▸ PROBLEM TO SOLVE
Of all the entries below, only the lines from the one with "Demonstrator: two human" up to and including the one with "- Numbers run" are to be duplicated exactly.

(Beginning of DATA RECORDS)

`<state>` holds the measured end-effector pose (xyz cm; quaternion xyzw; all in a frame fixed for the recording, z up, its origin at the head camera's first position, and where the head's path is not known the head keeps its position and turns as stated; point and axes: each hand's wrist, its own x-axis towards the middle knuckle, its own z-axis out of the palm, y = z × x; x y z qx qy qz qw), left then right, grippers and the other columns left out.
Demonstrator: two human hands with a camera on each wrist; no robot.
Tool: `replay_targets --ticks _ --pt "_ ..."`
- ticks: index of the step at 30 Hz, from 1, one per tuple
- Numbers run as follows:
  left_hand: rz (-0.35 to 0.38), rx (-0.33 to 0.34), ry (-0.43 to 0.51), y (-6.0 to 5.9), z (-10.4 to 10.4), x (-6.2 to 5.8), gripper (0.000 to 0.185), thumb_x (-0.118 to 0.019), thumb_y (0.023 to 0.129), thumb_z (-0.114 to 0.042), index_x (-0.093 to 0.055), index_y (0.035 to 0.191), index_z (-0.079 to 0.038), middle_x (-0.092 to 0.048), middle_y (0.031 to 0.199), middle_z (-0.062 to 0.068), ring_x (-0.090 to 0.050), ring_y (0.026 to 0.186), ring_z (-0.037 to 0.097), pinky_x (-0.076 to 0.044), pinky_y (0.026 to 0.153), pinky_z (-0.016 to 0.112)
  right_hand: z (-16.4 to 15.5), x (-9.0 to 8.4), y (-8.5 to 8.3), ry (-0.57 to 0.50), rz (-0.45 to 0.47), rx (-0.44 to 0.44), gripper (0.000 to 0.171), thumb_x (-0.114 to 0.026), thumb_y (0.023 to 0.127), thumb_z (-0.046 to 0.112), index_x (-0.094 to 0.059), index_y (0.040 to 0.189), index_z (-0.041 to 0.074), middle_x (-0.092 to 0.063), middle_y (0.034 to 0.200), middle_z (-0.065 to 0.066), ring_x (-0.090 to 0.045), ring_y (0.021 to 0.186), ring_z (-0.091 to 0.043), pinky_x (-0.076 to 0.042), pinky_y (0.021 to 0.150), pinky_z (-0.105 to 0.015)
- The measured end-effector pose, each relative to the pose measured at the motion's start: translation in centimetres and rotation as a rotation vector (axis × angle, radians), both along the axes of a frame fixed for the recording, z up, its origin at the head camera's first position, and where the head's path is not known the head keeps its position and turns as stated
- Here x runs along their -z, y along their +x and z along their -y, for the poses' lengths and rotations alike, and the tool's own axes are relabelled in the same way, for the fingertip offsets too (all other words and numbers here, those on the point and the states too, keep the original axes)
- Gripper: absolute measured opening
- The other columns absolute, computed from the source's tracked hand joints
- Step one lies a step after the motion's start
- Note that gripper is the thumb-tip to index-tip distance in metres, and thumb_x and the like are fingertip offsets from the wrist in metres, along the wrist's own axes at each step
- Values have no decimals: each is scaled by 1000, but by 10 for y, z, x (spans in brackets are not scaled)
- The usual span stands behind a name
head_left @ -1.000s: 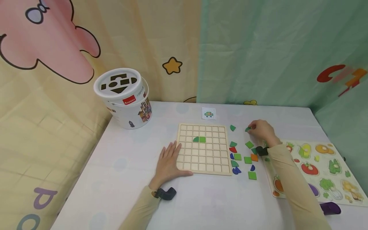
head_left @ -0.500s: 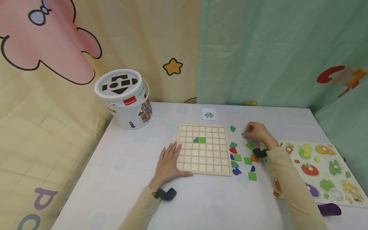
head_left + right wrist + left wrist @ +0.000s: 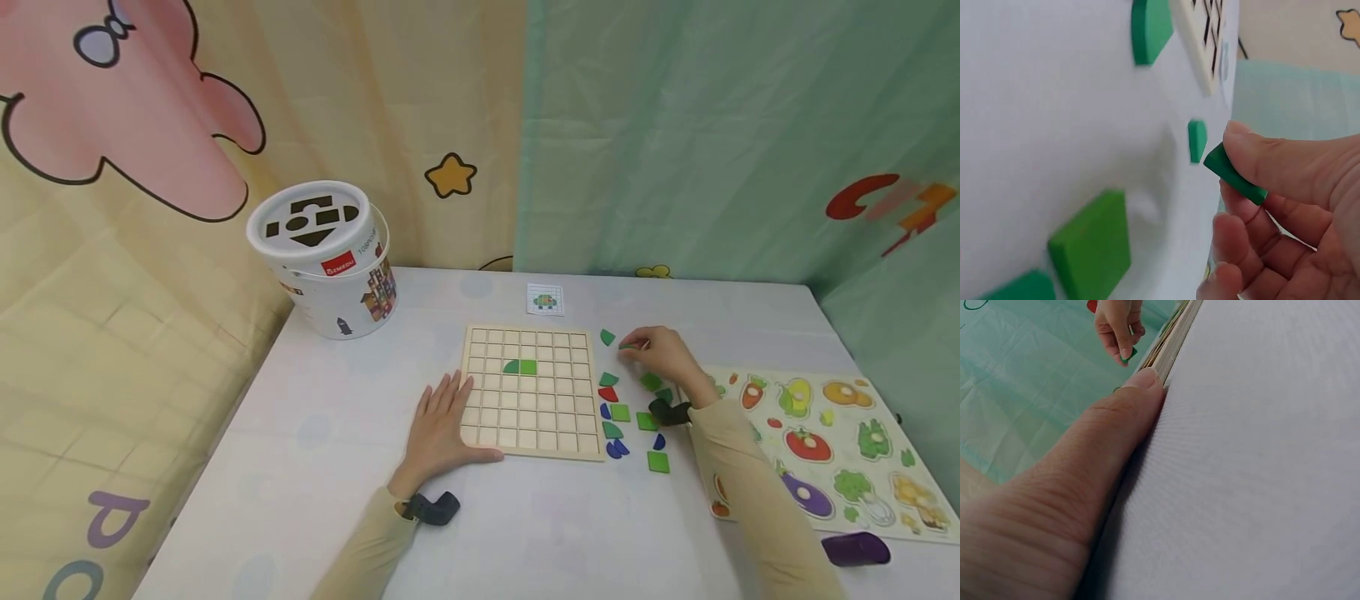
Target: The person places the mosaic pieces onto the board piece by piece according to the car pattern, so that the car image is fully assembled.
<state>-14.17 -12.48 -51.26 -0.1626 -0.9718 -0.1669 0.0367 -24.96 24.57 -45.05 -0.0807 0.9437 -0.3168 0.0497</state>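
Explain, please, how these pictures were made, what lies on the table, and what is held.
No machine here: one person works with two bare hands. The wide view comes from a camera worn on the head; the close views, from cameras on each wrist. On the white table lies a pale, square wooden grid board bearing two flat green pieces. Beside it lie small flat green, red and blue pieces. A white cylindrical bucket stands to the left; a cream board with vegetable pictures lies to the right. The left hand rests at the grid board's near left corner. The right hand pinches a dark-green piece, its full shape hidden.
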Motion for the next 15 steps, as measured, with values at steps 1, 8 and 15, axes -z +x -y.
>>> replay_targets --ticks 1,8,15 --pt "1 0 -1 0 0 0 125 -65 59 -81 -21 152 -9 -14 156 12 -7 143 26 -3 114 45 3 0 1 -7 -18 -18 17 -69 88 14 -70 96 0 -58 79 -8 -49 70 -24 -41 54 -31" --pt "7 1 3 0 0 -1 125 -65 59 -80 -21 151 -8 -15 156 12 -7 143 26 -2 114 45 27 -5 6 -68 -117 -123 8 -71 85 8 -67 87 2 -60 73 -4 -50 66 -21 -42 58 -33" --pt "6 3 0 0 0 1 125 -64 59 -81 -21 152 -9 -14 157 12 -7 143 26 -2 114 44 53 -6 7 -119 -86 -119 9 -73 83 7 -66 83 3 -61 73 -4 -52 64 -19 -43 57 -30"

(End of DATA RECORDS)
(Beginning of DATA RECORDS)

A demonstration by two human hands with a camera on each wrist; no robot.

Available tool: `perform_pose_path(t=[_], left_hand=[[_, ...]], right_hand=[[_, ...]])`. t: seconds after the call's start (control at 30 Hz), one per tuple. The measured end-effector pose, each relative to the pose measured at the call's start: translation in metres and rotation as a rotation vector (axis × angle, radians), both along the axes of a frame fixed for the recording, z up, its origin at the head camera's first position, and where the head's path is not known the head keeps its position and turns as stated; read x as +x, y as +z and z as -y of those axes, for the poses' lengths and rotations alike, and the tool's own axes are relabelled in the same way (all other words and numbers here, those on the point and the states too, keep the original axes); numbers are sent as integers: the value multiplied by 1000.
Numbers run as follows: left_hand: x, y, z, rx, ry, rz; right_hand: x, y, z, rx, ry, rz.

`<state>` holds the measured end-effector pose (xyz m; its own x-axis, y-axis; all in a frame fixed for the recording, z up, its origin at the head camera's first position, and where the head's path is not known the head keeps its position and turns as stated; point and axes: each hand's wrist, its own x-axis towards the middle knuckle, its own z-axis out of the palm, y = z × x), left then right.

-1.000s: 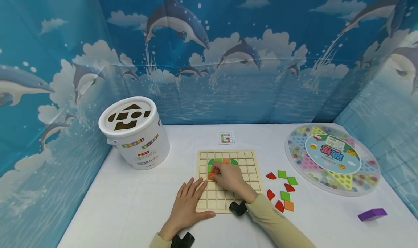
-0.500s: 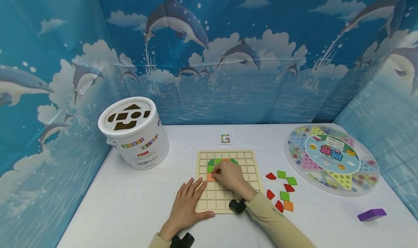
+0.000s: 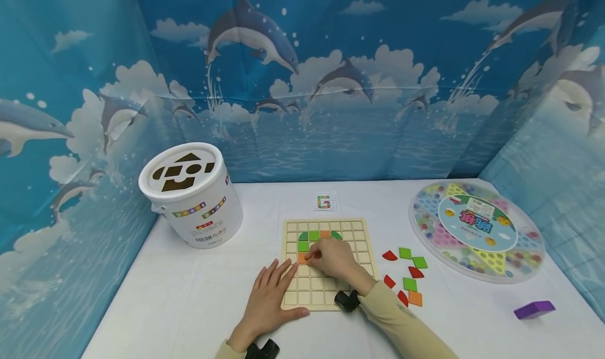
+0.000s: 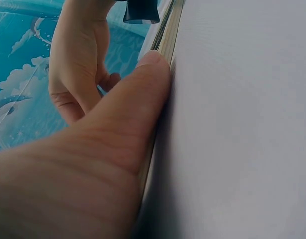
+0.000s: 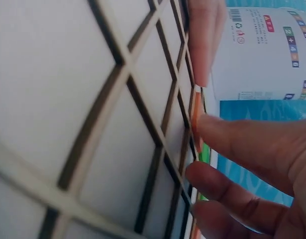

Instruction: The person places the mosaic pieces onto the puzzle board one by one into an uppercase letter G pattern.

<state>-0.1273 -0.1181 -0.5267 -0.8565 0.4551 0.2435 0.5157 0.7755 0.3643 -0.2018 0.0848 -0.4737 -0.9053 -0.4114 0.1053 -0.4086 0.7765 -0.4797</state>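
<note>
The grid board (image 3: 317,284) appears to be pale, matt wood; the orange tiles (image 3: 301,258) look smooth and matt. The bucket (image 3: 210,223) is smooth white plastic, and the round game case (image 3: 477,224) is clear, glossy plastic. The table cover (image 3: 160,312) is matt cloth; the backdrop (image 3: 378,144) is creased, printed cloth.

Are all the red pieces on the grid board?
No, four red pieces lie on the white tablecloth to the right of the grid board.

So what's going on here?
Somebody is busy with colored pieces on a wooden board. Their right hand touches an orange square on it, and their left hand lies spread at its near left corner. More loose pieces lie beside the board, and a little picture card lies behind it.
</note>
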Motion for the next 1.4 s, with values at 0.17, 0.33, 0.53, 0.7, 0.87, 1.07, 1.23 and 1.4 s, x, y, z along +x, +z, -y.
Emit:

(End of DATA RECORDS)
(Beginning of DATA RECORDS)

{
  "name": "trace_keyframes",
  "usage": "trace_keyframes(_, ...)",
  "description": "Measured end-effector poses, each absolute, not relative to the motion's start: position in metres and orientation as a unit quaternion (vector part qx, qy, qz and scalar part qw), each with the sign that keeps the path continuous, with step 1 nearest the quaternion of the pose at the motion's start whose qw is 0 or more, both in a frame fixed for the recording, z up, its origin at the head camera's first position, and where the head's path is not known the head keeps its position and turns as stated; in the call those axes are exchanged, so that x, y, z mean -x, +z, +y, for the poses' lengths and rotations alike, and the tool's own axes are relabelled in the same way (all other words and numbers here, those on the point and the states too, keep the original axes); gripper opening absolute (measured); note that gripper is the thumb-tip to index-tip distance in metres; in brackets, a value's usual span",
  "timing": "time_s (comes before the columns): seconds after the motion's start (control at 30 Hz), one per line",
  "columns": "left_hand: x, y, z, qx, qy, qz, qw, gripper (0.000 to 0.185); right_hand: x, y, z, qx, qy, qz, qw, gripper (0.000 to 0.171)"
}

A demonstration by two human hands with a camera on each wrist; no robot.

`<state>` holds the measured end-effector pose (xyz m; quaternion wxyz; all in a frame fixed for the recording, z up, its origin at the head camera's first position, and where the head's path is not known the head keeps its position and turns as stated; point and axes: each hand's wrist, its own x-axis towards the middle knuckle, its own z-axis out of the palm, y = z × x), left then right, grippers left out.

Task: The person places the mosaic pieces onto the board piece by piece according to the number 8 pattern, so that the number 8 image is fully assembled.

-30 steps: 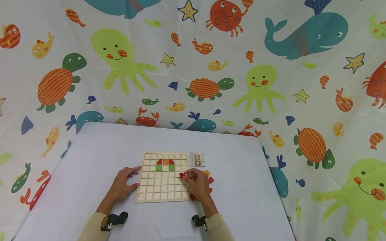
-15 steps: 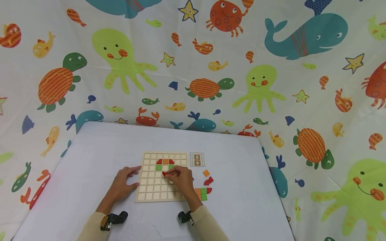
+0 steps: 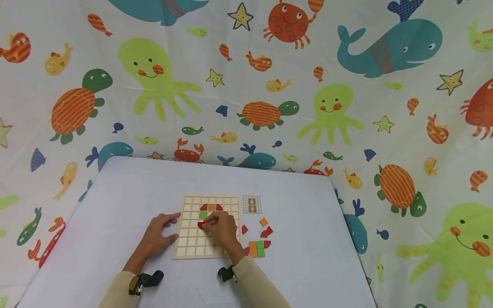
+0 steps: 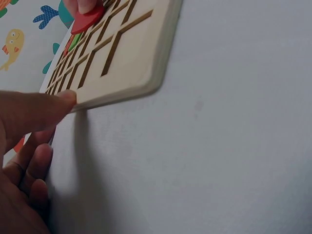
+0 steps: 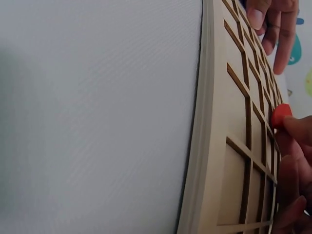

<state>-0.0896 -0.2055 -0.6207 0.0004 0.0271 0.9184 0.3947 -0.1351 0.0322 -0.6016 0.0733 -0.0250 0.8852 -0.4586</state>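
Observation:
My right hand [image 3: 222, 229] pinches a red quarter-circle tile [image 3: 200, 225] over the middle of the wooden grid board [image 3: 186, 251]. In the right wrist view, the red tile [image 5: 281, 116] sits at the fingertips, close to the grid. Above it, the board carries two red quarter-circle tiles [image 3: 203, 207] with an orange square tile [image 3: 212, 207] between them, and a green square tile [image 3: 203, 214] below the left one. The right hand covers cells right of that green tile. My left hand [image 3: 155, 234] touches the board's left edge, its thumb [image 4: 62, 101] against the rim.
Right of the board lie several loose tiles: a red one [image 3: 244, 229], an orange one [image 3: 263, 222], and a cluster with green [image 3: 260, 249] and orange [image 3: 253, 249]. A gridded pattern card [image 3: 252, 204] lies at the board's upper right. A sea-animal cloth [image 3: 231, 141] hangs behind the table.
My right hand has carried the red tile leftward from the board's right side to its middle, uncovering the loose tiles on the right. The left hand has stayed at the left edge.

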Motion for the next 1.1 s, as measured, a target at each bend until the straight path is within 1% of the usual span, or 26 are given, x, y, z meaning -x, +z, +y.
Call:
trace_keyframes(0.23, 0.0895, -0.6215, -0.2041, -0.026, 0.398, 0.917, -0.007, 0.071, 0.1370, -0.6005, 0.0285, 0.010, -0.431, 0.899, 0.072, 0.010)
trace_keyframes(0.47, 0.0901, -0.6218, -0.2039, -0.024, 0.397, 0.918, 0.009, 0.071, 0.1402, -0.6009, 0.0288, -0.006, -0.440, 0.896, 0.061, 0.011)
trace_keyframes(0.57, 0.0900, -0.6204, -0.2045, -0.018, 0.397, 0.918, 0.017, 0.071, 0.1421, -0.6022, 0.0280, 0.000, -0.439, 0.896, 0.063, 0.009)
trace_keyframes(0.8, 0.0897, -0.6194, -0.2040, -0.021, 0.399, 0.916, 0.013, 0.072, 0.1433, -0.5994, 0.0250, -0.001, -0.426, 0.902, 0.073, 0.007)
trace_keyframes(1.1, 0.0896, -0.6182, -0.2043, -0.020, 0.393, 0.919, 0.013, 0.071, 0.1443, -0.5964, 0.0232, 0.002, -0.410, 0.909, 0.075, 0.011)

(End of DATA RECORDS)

▸ SOLUTION TO THIS PROBLEM
Demonstrator: two human hands with a camera on each wrist; no robot.
Tool: `replay_targets --ticks _ --pt "_ ..."`
- ticks: index of the step at 30 Hz, from 1, one per tuple
- Numbers run as follows:

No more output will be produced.